This study investigates two nations that had weapons programs over the past few decades and then reversed course: Argentina and Brazil. These two cases were chosen because the two countries are in the same region that both denuclearized at relatively the same time period. This controlled analysis can draw interesting comparisons. The third case examined is South Africa because this is the only case where a nation removed its stockpile of weapons after development. This paper does not attempt to furnish a history of each nation's nuclear development, yet each model can be used for this and has been done previously in Sagan's work.

Data was collected through examination of various secondary resources on each individual nation's nuclear weapons development. The literature on this topic is rich enough to create an understanding of the research design and the general understanding for a states rationale in choosing to denuclearize.

Data Analysis

Argentina: Security Mode

Argentina was considered to have been developing its nuclear weapons program during the 1970s and 1980s (Reiss 1995). However, the initial development of its nuclear capabilities dates back to the early 1950s under the Statist, Nationalist leadership of General Juan D. Peron (Solingen 2001). Security developments during these decades, such as the 1978 Beagle Conflict border dispute with Chile and the 1982 Argentinean defeat in the Falkland/ Malvinas War by Britain, are factors that would stand to reason for Argentinean strategists advocate develop of nuclear weapons. Argentina's largest rival was Brazil at the time, which will be examined closer, but these two nations had not had a physical border dispute since the early nineteenth century. There was an important development that, although not related to the nuclear issue, did create a process for what led to Argentina's nuclear reversal: the 1979 Rio de la Plata agreement over disputed water resources on the Parana River. This agreement created the necessary conditions for confidence in both countries to develop faith in the other nation's affairs (Bitencourt 2001).

Under President Carlos Menem in the early 1990s, Argentina's nuclear program officially became transparent and peaceful with the Quadripartite Agreement (Argentina, Brazil, IAEA, and the Argentine Brazilian Agency of Accounting and Control of Nuclear Materials) signing in December 1991 (Reiss 1995). This signing was a development that had occurred over the previous ten years with Brazil. The security model shows that although there were some border disputes, there was no real security threat that hampered the process for nuclear reversal. This confirms the hypothesis for this case: stability through security is a necessary condition for denuclearization.

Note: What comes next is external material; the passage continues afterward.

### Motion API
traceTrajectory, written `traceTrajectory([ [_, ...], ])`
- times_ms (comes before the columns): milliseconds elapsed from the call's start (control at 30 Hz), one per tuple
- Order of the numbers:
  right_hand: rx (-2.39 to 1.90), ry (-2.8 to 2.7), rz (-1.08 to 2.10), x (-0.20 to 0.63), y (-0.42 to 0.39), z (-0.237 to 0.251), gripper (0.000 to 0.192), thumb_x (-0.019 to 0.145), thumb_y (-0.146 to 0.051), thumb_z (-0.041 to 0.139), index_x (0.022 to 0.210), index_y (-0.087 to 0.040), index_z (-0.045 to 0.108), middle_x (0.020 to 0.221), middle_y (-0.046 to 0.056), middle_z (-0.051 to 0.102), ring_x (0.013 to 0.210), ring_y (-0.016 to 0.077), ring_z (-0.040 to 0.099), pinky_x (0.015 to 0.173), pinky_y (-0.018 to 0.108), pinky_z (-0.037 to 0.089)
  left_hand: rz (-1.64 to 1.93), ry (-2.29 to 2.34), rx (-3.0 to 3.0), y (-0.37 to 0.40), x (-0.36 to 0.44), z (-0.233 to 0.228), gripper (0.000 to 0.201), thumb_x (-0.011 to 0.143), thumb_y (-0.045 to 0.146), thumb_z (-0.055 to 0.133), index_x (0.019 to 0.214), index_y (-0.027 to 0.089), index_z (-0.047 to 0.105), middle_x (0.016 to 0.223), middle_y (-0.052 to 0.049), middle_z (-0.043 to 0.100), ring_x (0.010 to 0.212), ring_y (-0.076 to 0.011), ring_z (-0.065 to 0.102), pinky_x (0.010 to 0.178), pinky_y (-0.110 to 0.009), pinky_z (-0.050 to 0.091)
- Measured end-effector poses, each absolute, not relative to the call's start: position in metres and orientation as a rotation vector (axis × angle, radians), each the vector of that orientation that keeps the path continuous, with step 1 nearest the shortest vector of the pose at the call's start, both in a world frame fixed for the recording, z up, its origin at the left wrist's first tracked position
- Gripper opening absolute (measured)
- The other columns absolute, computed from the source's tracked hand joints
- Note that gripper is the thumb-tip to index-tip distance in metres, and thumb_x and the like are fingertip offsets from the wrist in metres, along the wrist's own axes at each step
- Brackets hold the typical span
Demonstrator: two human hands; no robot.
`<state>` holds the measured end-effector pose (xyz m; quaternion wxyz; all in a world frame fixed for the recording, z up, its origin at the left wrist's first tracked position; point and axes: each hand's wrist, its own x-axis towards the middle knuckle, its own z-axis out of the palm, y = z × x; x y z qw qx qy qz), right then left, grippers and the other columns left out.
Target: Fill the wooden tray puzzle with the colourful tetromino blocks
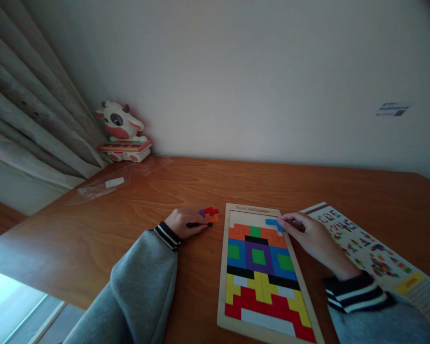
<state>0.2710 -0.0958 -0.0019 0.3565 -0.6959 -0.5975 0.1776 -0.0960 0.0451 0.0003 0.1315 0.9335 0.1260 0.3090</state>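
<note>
A wooden tray puzzle (221, 286) lies on the table, most of its frame filled with coloured block pieces. At its upper right corner my right hand (308, 236) pinches a blue puzzle piece (271, 222), which lies over the bare top strip of the tray. To the left of the tray, my left hand (186, 222) rests on the table with its fingers closed on a black puzzle piece (209, 224), partly covered by the fingers. Just beyond those fingertips are loose pieces: an orange piece (212, 218), a red piece (211, 210) and a purple piece (201, 212).
A printed pattern sheet (365, 243) lies to the right, partly under my right forearm. At the back left stands a cow toy with a keyboard (125, 134), with clear plastic wrap (96, 188) near it. Curtains (32, 105) hang at the left; a wall rises behind the table.
</note>
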Motion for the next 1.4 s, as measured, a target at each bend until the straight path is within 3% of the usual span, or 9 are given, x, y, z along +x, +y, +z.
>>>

Argentina: Domestic Politics Model

As early as 1980, changes were taking place in Argentina under military rule, specifically in regards to the nuclear program. General George R. Videla reached agreement with Brazil's General Figueiredo that laid the foundations for nuclear cooperation (Solingen 2001). Following the military's political loss in the Falklands/Malvinas War in 1982, Raul Alfonsin became Argentina's democratically elected president, and policies began to shift even more in 1983. Argentina faced cost overruns and problems in the nuclear program from their Atucha I and Embalse reactors (Reiss 1995). Alfonsin attempted to take control over the military's influence in the nuclear realm. Under the previous military regimes the Argentine Atomic Energy Commission (CNEA) and the navy both had relative autonomy over the program. Thus, the success of the fiefdom programs was over exaggerated to make sure it continued its autonomy and budgetary incomes. As the repressive military regimes came and went, the stability of CNEA continued on until significant pressure was put on it to change course (Solingen 1996).

Alfonsin's successor, Carlos Menem, faced economic disarray in 1989, which was even more of an incentive to shore up the nuclear program. By 1989, Argentina owed the U.S. $60 billion and another $7 billion in interest (Bitencourt 2001). Menem was seeking a more sensible approach to easing relations with the international community, specifically with the U.S. Menem also faced pressure from the military establishment, such as to maintain the ballistic missile program of Condor II. Condor II was a natural offshoot of the nuclear weapons program since the missiles would provide a means of delivery. However, defining a new role for Argentina was part of Menem's policies, and the former prestige that weapons programs brought for the military regimes did not coincide with the new environment taking hold in Argentina (Ibid.).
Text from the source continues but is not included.